_Goal of the exercise_
Find all lines below containing the string "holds" and return them.

_Data provided_
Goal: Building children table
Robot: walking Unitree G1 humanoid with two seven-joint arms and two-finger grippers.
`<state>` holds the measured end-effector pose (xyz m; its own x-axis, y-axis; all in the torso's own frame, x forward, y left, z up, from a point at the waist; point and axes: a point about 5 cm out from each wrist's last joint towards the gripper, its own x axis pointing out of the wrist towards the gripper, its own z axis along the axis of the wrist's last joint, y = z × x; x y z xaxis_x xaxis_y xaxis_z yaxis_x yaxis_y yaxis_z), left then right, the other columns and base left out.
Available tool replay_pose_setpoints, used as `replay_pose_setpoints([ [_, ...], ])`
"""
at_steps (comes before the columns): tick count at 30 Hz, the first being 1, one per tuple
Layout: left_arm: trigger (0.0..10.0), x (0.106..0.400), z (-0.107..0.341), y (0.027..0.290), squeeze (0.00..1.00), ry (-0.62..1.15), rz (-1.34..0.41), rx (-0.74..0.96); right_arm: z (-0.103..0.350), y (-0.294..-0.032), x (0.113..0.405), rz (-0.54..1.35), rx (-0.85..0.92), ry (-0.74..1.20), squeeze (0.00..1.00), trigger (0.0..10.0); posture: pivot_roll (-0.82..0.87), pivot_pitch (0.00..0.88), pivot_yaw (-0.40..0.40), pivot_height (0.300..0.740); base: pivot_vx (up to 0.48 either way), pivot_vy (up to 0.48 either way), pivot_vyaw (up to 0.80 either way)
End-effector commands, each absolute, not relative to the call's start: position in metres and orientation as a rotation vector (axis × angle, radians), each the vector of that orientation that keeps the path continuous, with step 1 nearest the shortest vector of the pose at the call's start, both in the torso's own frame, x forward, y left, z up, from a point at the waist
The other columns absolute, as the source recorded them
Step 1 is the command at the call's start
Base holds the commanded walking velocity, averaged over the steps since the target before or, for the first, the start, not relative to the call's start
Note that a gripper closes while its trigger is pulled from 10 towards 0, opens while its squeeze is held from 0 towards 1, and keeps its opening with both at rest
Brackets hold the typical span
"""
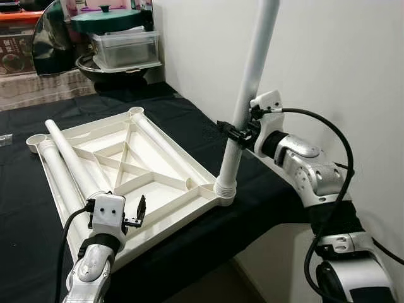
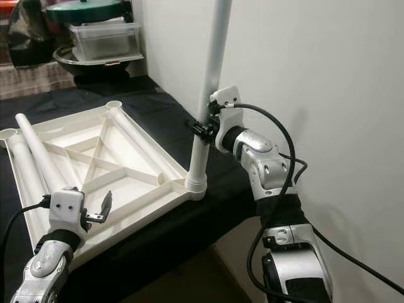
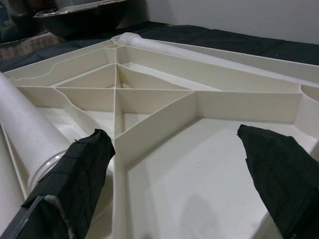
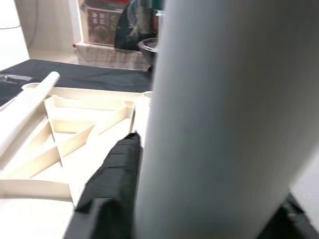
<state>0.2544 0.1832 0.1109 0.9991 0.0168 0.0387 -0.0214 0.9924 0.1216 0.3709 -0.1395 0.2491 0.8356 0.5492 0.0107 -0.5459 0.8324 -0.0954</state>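
— Landmark? Upturned cream plastic tabletop (image 1: 126,165), ribbed underside up: raised rim, straight ribs crossing in an X near the middle, round leg sockets at the corners. Lying flat on a black cloth-covered table (image 1: 189,113), one corner right at the cloth's near edge by the white wall (image 1: 341,63).

— And the legs?

— One long white plastic tube leg (image 1: 249,88) standing upright in the tabletop's corner socket nearest the wall, threaded collar at its foot sitting on the socket. Two more white tube legs (image 1: 66,158) lying side by side along the tabletop's left rim, across from the standing leg. A fourth white tube (image 3: 209,57) lying along the rim on the wall side.

— Right claw?

— Right gripper (image 1: 237,134) clenched around the upright leg a little above the tabletop's corner, black fingers (image 4: 112,194) pressed against the tube.

— Left claw?

— Left gripper (image 3: 174,174) released, fingers spread wide, hovering over the tabletop's near rim beside the lying legs, gripping nothing.

— Beyond the tabletop?

— Clear plastic lidded box (image 1: 124,47) stacked on a dark round basin (image 1: 117,71), green round lid (image 1: 107,19) on top, well behind the tabletop's far corner.
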Motion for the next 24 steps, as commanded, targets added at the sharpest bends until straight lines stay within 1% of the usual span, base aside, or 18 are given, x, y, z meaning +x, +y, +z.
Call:
replay_pose_setpoints([
  [1, 10.0, 0.254, 0.108, 0.185, 0.00, -0.030, 0.015, 0.128, 0.252, -0.145, 0.373, 0.558, -0.085, -0.054, 0.00, 0.0, 0.00, 0.000, -0.048, 0.740, 0.000, 0.000, 0.00],
  [6, 10.0, 0.255, 0.109, 0.186, 0.00, -0.031, 0.015, 0.133, 0.245, -0.146, 0.376, 0.547, -0.076, -0.037, 0.00, 0.0, 0.01, 0.000, -0.045, 0.740, 0.000, 0.000, 0.00],
  [7, 10.0, 0.255, 0.109, 0.186, 0.00, -0.031, 0.014, 0.134, 0.241, -0.146, 0.376, 0.518, -0.061, -0.013, 0.00, 0.0, 0.01, 0.000, -0.043, 0.740, 0.000, 0.000, 0.00],
  [8, 10.0, 0.254, 0.109, 0.187, 0.00, -0.031, 0.013, 0.136, 0.233, -0.145, 0.378, 0.445, -0.045, 0.038, 0.00, 0.0, 0.00, 0.000, -0.041, 0.740, 0.000, 0.000, 0.00],
  [9, 10.0, 0.254, 0.109, 0.187, 0.00, -0.031, 0.013, 0.136, 0.233, -0.145, 0.378, 0.445, -0.045, 0.038, 0.00, 0.0, 0.00, 0.000, -0.041, 0.740, 0.000, 0.000, 0.00],
  [10, 10.0, 0.255, 0.109, 0.186, 0.00, -0.030, 0.011, 0.137, 0.222, -0.146, 0.379, 0.290, -0.014, 0.096, 0.00, 0.0, 0.00, 0.000, -0.040, 0.740, 0.000, 0.000, 0.00],
  [11, 10.0, 0.255, 0.109, 0.186, 0.00, -0.030, 0.010, 0.137, 0.213, -0.146, 0.379, 0.184, 0.019, 0.140, 0.00, 0.0, 0.00, 0.000, -0.042, 0.740, 0.000, 0.000, 0.00],
  [12, 10.0, 0.255, 0.109, 0.186, 0.00, -0.030, 0.010, 0.137, 0.213, -0.146, 0.379, 0.184, 0.019, 0.140, 0.00, 0.0, 0.00, 0.000, -0.042, 0.740, 0.000, 0.000, 0.00],
  [14, 10.0, 0.255, 0.109, 0.183, 0.00, -0.031, 0.006, 0.135, 0.193, -0.142, 0.374, 0.016, 0.054, 0.211, 0.00, 0.0, 0.01, 0.000, -0.039, 0.740, 0.000, 0.000, 0.00],
  [15, 10.0, 0.255, 0.109, 0.183, 0.00, -0.031, 0.006, 0.135, 0.193, -0.142, 0.374, 0.016, 0.054, 0.211, 0.00, 0.0, 0.01, 0.000, -0.039, 0.740, 0.000, 0.000, 0.00],
  [16, 10.0, 0.255, 0.110, 0.182, 0.00, -0.032, 0.003, 0.133, 0.173, -0.129, 0.366, -0.059, 0.068, 0.278, 0.00, 0.0, 0.01, 0.000, -0.039, 0.740, 0.000, 0.000, 0.00],
  [18, 10.0, 0.254, 0.110, 0.182, 0.00, -0.031, 0.002, 0.133, 0.168, -0.124, 0.364, -0.073, 0.072, 0.298, 0.00, 0.0, 0.01, 0.000, -0.039, 0.740, 0.000, 0.000, 0.00],
  [19, 10.0, 0.254, 0.108, 0.183, 0.00, -0.028, 0.004, 0.137, 0.163, -0.113, 0.364, -0.099, 0.091, 0.313, 0.00, 0.0, 0.00, 0.000, -0.050, 0.740, 0.000, 0.000, 0.00],
  [21, 10.0, 0.254, 0.108, 0.183, 0.00, -0.028, 0.004, 0.137, 0.163, -0.113, 0.364, -0.099, 0.091, 0.313, 0.00, 0.0, 0.00, 0.000, -0.050, 0.740, 0.000, 0.000, 0.00],
  [24, 10.0, 0.254, 0.109, 0.185, 0.00, -0.028, 0.013, 0.137, 0.165, -0.105, 0.368, -0.129, 0.102, 0.310, 0.00, 0.0, 0.00, 0.000, -0.058, 0.740, 0.000, 0.000, 0.00],
])
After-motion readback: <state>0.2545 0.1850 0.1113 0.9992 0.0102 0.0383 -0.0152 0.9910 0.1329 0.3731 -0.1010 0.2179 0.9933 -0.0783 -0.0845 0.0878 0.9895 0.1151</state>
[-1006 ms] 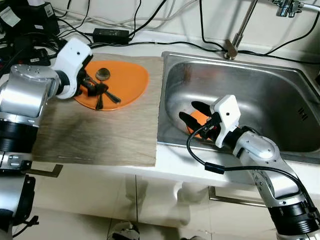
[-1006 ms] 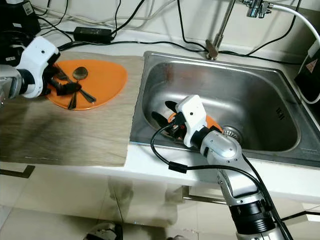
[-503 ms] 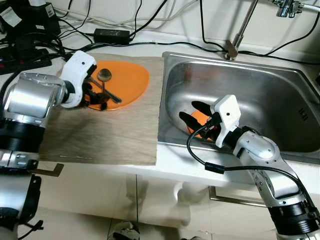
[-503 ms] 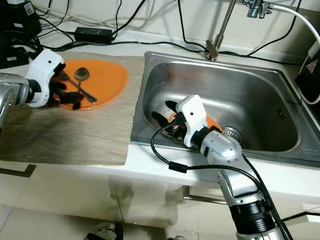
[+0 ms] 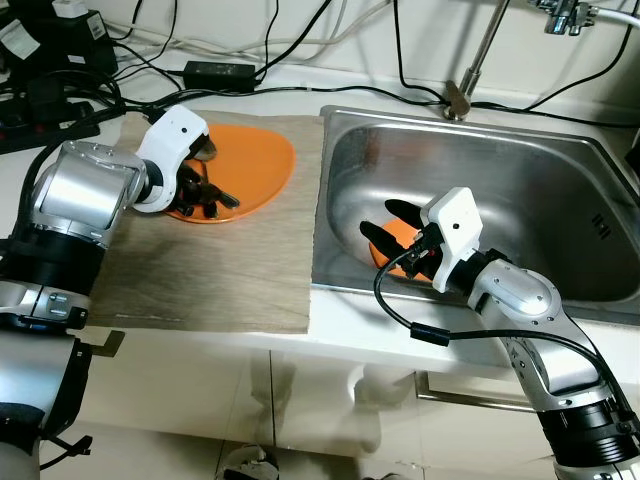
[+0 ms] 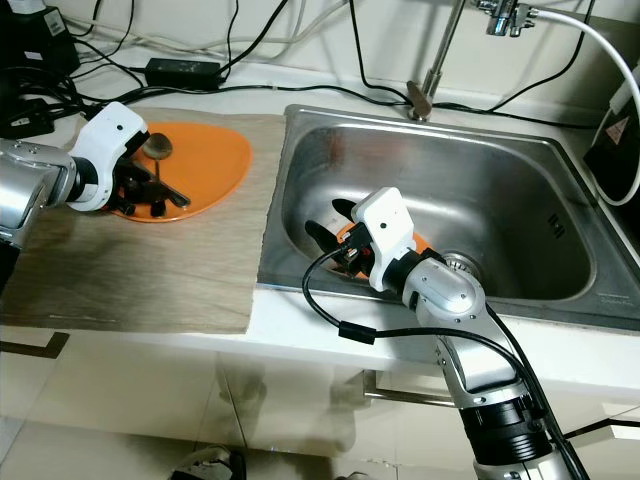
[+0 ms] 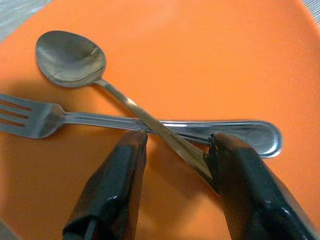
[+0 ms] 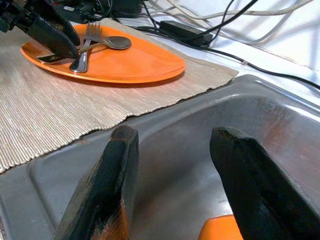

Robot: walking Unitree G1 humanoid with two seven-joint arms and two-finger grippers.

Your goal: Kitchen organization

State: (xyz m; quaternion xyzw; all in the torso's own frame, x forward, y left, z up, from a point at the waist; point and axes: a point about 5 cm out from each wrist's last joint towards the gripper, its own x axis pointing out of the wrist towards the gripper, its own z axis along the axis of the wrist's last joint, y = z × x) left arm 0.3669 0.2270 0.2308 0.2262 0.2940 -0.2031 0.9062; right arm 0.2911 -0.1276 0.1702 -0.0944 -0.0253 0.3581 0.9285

_The answer_
`<state>` holds the measured end-effector pose (xyz m; its own x-axis, y-axis; all in the torso's own frame, x forward, y left, z up, from a point at the waist; point and axes: a point about 5 cm out from each wrist's last joint towards the gripper, its own x axis pointing out of the wrist towards the gripper, its own z axis along the axis of the wrist's last joint, y = z × x; x y z xaxis_x xaxis_y xaxis_z yaxis_x yaxis_y yaxis_z), left then right, the other columns and base left out.
Base holds the commanded walking velocity, averaged over the steps since the target before or, for the first, the start, not relative to the call's start

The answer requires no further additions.